Expectigrad: Fast Stochastic Optimization with Robust Convergence Properties
This addresses a robustness issue in stochastic optimization for machine learning practitioners, offering an incremental improvement over existing adaptive methods.
The authors tackled the problem of adaptive gradient methods like Adam diverging on certain convex optimization problems by proposing Expectigrad, which uses a per-component unweighted mean of historical gradients and a bias-corrected momentum term, proving it cannot diverge on instances where Adam does and showing it performs favorably on high-dimensional tasks with little tuning.

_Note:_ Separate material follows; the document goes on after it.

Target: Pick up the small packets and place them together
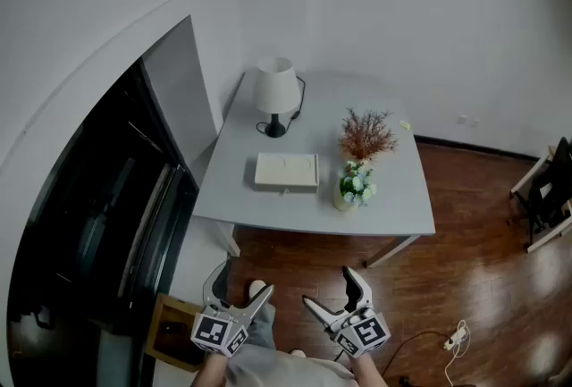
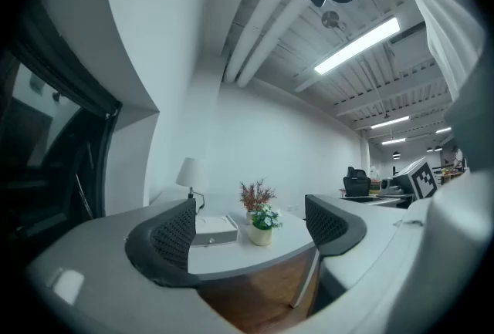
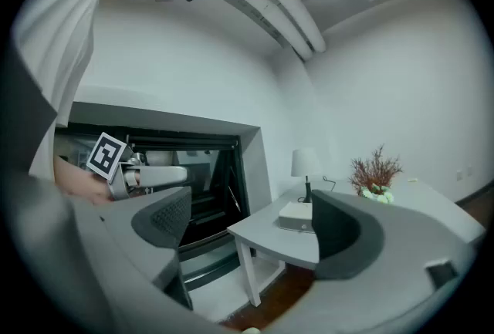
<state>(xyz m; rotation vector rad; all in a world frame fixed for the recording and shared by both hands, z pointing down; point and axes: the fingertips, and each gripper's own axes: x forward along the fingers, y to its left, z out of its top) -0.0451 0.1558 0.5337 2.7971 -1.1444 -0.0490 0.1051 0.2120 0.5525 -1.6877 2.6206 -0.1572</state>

Many popular adaptive gradient methods such as Adam and RMSProp rely on an exponential moving average (EMA) to normalize their stepsizes. While the EMA makes these methods highly responsive to new gradient information, recent research has shown that it also causes divergence on at least one convex optimization problem. We propose a novel method called Expectigrad, which adjusts stepsizes according to a per-component unweighted mean of all historical gradients and computes a bias-corrected momentum term jointly between the numerator and denominator. We prove that Expectigrad cannot diverge on every instance of the optimization problem known to cause Adam to diverge. We also establish a regret bound in the general stochastic nonconvex setting that suggests Expectigrad is less susceptible to gradient variance than existing methods are. Testing Expectigrad on several high-dimensional machine learning tasks, we find it often performs favorably to state-of-the-art methods with little hyperparameter tuning.